All this losing is uncharted territory for Henrickson, who came to Kansas after posting seven consecutive 20-plus-win seasons at Virginia Tech and seemed like the perfect fit for the job of turning the Jayhawks into a conference contender again.

Using mostly inherited talent during her first two seasons on Mount Oread, Henrickson won 29 games and lost 29. But now, using primarily players she recruited, Henrickson’s club is spinning into a vortex of disappointment that appears close to the drain of despair.

The Jayhawks can’t shoot, they can’t score, they can’t rebound, they can’t defend, and they can’t win. They can foul, though. They lead the Big 12 in that category.

The old adage that youth must be served becomes, when applied to Kansas women’s basketball, youth must be suffered.
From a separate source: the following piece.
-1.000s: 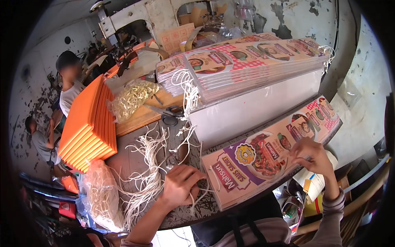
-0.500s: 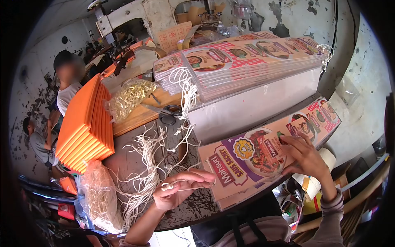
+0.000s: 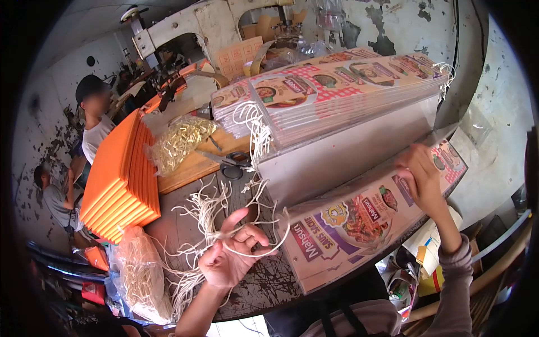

Half of Henrickson’s roster is composed of freshmen, and it’s painfully clear that none of her seven yearlings is ready for prime time.

Kelly Kohn, a 5-foot-9 guard, has been the best of the freshman crop. She’s intense and knows the game, but she isn’t a go-to scorer even though she has, by default, been placed in that role.

Kohn would be a terrific complementary player, as would LaChelda Jacobs and Sade Morris, two freshmen who are basically the same player – agile and athletic wings, but sub-par shooters.

Still, among the freshmen, it is Danielle McCray who seems to have the most untapped potential. The 5-11 Olathe East product has the body to play inside, but she is a forward with a guard’s mentality. She’ll learn, eventually.

Meanwhile, the Jayhawks are playing doughnut basketball. They have nothing in the middle. They can’t score inside, and they can’t stop opponents from plundering the paint.

In her desperate search to find someone – anyone – who can score, Henrickson unshackled Shaquina Mosley, a senior point guard who turns the ball over too much but at least knows how to put the rock in the basket.

And that begs the question about next year when Mosley won’t be around.

Will this year’s freshmen improve enough to make the Jayhawks competitive next season? That’s certainly a possibility, but I wouldn’t call it a probability.

In basketball, coaching and experience can turn a bad shooter into an average shooter, but all the king’s horses and all the king’s men can’t turn an average shooter into a great shooter.